Nitto Denko Corporation (TSE:6988) will increase its dividend from last year's comparable payment on the 25th of November to ¥140.00. The payment will take the dividend yield to 2.5%, which is in line with the average for the industry.

Check out our latest analysis for Nitto Denko

Nitto Denko's Payment Could Potentially Have Solid Earnings Coverage

Solid dividend yields are great, but they only really help us if the payment is sustainable. However, prior to this announcement, Nitto Denko's dividend was comfortably covered by both cash flow and earnings. This means that most of what the business earns is being used to help it grow.

Looking forward, earnings per share is forecast to rise by 5.1% over the next year. Assuming the dividend continues along recent trends, we think the payout ratio could be 31% by next year, which is in a pretty sustainable range.

TSE:6988 Historic Dividend September 7th 2024

Nitto Denko Has A Solid Track Record

The company has a sustained record of paying dividends with very little fluctuation. The dividend has gone from an annual total of ¥100.00 in 2014 to the most recent total annual payment of ¥280.00. This works out to be a compound annual growth rate (CAGR) of approximately 11% a year over that time. We can see that payments have shown some very nice upward momentum without faltering, which provides some reassurance that future payments will also be reliable.

The Dividend Looks Likely To Grow

The company's investors will be pleased to have been receiving dividend income for some time. We are encouraged to see that Nitto Denko has grown earnings per share at 18% per year over the past five years. A low payout ratio and decent growth suggests that the company is reinvesting well, and it also has plenty of room to increase the dividend over time.

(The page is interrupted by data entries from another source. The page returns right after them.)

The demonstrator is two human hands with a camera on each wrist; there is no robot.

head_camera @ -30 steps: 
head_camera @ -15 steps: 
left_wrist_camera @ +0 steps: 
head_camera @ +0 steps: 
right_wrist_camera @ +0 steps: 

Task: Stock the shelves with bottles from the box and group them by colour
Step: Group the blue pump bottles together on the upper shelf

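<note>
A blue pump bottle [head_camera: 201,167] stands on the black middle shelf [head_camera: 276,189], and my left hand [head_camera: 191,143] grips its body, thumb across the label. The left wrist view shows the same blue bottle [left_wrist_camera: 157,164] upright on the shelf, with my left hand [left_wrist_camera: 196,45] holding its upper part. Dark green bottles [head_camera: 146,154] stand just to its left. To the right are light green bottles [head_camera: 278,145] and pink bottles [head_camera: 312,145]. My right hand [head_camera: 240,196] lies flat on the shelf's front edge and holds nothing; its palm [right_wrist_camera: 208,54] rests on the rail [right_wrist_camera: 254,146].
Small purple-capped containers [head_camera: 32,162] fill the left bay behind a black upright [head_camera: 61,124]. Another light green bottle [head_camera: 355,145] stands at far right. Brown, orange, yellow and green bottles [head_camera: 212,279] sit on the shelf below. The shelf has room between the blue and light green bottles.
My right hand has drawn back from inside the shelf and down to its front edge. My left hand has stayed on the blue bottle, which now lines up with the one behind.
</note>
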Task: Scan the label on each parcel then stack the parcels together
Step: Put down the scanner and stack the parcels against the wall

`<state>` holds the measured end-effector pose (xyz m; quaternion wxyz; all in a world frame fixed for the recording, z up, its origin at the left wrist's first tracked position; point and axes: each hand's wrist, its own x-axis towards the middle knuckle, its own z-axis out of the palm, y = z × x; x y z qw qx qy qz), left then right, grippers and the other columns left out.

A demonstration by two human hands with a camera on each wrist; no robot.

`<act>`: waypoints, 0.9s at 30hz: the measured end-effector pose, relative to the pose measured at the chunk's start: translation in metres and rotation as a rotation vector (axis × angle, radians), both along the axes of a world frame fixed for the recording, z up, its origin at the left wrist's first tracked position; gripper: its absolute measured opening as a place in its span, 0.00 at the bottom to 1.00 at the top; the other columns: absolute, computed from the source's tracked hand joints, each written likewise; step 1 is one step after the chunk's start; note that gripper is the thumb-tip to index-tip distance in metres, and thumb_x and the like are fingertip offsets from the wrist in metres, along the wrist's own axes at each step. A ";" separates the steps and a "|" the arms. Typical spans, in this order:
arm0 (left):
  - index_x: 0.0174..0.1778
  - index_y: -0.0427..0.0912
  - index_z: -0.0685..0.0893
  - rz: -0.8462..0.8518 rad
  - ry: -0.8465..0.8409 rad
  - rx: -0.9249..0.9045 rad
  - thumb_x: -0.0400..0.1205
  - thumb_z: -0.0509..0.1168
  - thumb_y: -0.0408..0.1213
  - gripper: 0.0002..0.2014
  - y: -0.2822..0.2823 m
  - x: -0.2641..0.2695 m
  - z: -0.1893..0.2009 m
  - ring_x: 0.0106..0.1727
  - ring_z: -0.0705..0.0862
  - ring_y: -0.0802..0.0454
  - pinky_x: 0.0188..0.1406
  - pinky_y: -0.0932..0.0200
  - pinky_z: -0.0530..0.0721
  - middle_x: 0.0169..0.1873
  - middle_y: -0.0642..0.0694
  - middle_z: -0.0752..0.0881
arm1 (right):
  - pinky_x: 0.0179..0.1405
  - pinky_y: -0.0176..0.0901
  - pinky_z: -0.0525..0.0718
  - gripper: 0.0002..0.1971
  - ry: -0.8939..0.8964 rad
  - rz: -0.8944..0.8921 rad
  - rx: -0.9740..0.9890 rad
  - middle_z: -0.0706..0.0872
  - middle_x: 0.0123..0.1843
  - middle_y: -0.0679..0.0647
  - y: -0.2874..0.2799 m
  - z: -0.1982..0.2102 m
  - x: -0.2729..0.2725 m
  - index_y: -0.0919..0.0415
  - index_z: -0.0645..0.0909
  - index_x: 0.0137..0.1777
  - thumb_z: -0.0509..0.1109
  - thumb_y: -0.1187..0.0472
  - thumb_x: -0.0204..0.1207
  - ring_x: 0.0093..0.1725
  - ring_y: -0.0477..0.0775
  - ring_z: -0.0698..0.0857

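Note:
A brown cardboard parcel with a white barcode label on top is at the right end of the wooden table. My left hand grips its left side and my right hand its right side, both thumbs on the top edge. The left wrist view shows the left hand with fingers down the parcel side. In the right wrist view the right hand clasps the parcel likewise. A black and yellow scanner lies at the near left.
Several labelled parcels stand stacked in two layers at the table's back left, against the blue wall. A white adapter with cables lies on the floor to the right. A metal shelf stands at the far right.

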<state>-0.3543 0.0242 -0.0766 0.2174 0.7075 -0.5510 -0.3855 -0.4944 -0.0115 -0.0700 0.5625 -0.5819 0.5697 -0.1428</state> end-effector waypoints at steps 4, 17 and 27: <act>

Nitto Denko Looks Like A Great Dividend Stock

Overall, a dividend increase is always good, and we think that Nitto Denko is a strong income stock thanks to its track record and growing earnings. Earnings are easily covering distributions, and the company is generating plenty of cash. All in all, this checks a lot of the boxes we look for when choosing an income stock.

Investors generally tend to favour companies with a consistent, stable dividend policy as opposed to those operating an irregular one. Still, investors need to consider a host of other factors, apart from dividend payments, when analysing a company. Taking the debate a bit further, we've identified 1 warning sign for Nitto Denko that investors need to be conscious of moving forward. Is Nitto Denko not quite the opportunity you were looking for? Why not check out our selection of top dividend stocks.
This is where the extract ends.